Most data is crap. So the mountains of data that are supposedly an advantage, in China or in the vaults of the large corporations, are not fit for purpose without a tremendous amount of data pre-processing, and even then... And that means the real chokepoint is data science talent, not data quantity. In other words, in many cases, the premises of this statement should be questioned.

Secondly, a lot of research is focused on few-shot, one-shot or no-shot learning. That is, the AI industry will make this constraint increasingly obsolete.

Thirdly, with synthetic data, it is only as good as the assumptions you made while creating it. But how did you reach those assumptions? By what argument should they be treated as a source of truth? If you are making those assumptions based on your wide experience with real-world data, well then, we run into the same scarcity, mediated by the mind of the person creating the synthetic data.

cbrun · 6 years ago
All valid points - thanks for the comment.

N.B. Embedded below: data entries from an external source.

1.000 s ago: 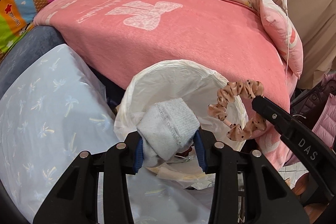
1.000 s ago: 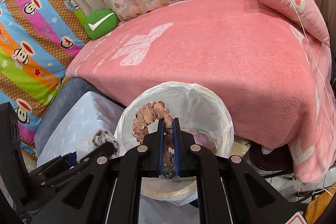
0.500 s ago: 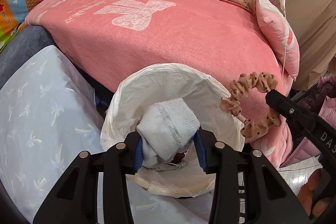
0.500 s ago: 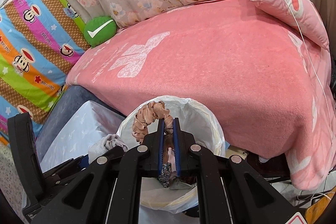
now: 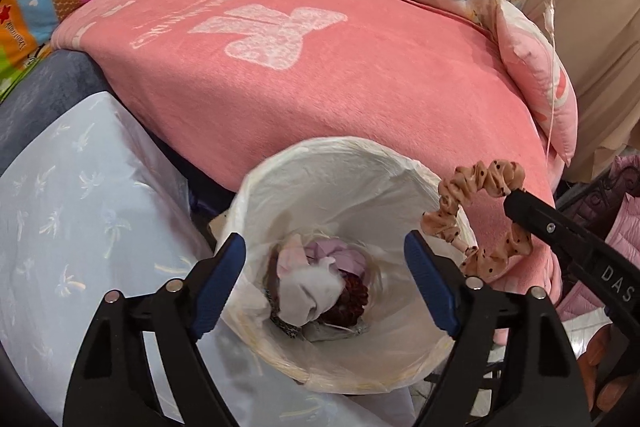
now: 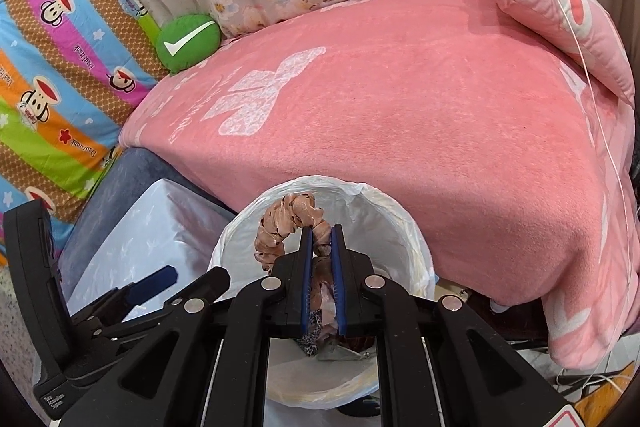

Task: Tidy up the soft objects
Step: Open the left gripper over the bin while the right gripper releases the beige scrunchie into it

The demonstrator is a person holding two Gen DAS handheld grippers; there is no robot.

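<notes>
Here the lined bin (image 5: 340,163) stands against the pink blanket (image 5: 320,75). Over its mouth the left gripper (image 5: 325,283) hangs spread and empty; a white sock (image 5: 310,291) lies inside. At its rim, the right gripper (image 6: 321,279) pinches the dotted scrunchie (image 6: 280,227): better centre it above the opening before letting go.

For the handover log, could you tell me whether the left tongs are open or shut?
Open. The left tongs stand spread with nothing between them, above the lined bin where a white sock lies.
</notes>
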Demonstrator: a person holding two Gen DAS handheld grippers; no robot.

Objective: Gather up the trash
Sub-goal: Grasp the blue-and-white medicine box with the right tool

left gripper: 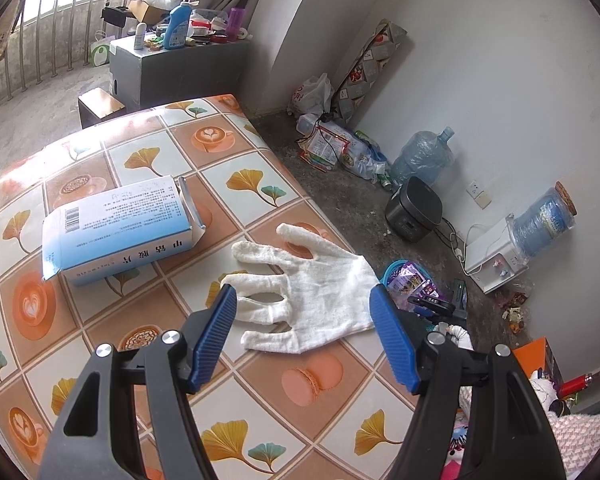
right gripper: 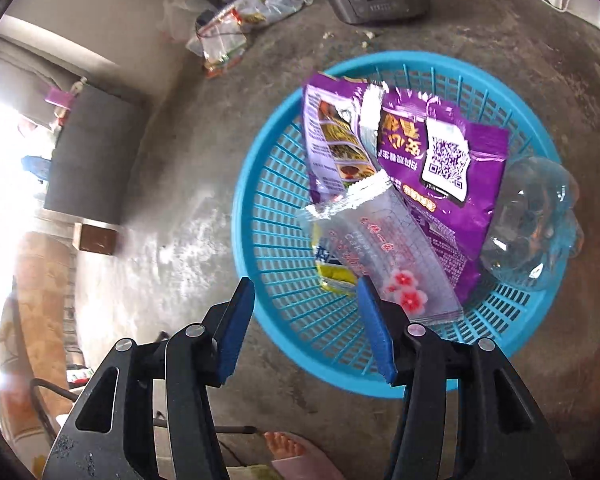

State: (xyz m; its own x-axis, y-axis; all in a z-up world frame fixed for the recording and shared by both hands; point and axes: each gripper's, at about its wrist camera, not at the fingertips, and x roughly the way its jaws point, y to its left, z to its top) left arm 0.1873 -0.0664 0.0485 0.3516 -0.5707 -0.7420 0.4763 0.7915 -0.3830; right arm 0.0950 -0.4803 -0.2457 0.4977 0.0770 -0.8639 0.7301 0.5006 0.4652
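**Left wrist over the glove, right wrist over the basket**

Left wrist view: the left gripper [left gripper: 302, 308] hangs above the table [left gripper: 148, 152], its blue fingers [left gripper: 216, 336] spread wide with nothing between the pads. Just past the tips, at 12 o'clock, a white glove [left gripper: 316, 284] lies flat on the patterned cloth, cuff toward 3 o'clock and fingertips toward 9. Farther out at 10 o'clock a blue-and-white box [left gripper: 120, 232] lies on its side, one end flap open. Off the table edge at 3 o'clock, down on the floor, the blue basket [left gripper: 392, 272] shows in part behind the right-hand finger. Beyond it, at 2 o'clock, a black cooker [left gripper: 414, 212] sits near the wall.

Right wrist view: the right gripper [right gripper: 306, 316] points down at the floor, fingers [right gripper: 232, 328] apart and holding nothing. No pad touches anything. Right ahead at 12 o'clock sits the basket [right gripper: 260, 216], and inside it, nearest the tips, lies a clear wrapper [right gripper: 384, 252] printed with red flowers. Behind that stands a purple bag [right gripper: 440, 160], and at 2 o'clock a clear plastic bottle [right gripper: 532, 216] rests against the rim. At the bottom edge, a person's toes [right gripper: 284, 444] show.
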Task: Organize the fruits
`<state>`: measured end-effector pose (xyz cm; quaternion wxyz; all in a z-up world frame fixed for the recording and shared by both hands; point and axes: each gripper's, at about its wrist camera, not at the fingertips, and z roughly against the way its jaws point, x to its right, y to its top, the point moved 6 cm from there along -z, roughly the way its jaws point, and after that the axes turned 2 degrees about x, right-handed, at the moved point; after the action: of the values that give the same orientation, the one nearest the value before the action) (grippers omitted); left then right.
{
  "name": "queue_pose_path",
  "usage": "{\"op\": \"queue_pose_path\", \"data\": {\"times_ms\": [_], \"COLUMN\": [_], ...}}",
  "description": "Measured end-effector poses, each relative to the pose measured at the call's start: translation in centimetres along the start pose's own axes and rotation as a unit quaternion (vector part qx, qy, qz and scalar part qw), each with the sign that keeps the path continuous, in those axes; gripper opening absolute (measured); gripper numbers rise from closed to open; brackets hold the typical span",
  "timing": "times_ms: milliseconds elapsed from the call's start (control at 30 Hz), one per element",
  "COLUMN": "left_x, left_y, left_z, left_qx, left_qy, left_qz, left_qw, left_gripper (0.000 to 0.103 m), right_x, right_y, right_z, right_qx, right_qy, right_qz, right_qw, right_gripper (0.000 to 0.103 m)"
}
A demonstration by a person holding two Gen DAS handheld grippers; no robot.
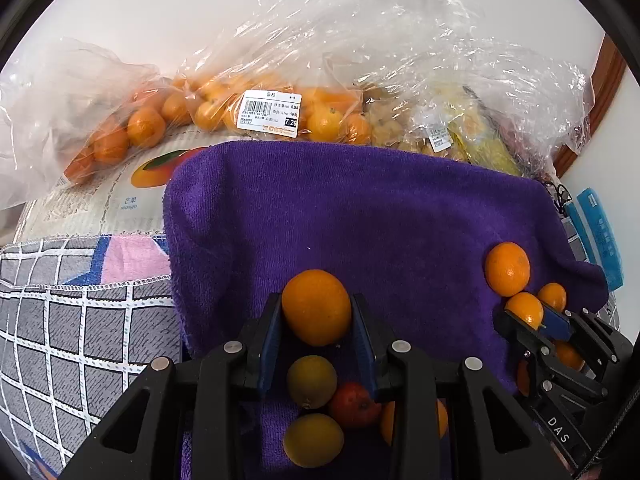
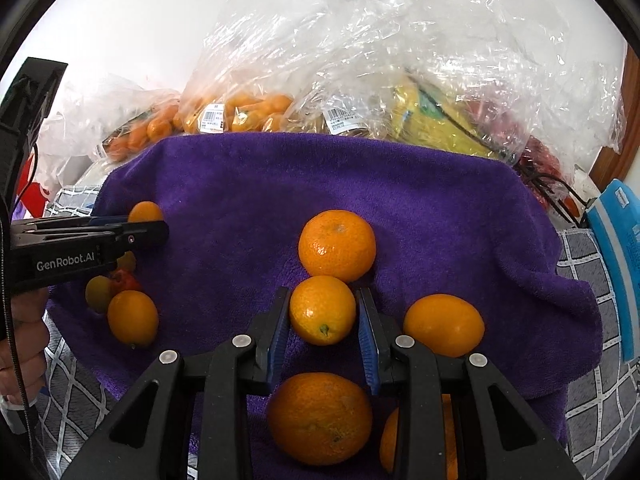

1. Totally agree with the point about data science talent being one of the bottlenecks. And in that area, the big tech companies already have the best & brightest workforce. Most data is crap is a bit of a stretch, but agree that a lot of pre-processing is required. But more and more platforms and/or services company are filling this gap.

2. 100%. This is a short term problem.

3. Agree to some extent. You can span latent spaces on top of an initial batch to overcome scarcity and use GANs to scale up. Data augmentation is not perfect but solves a lot of problems in production. Also specifically as it relates to computer vision, it's "easier" to know what the real world looks like and try to replicate it. It's hard in practice but the assumptions are mostly agreed upon.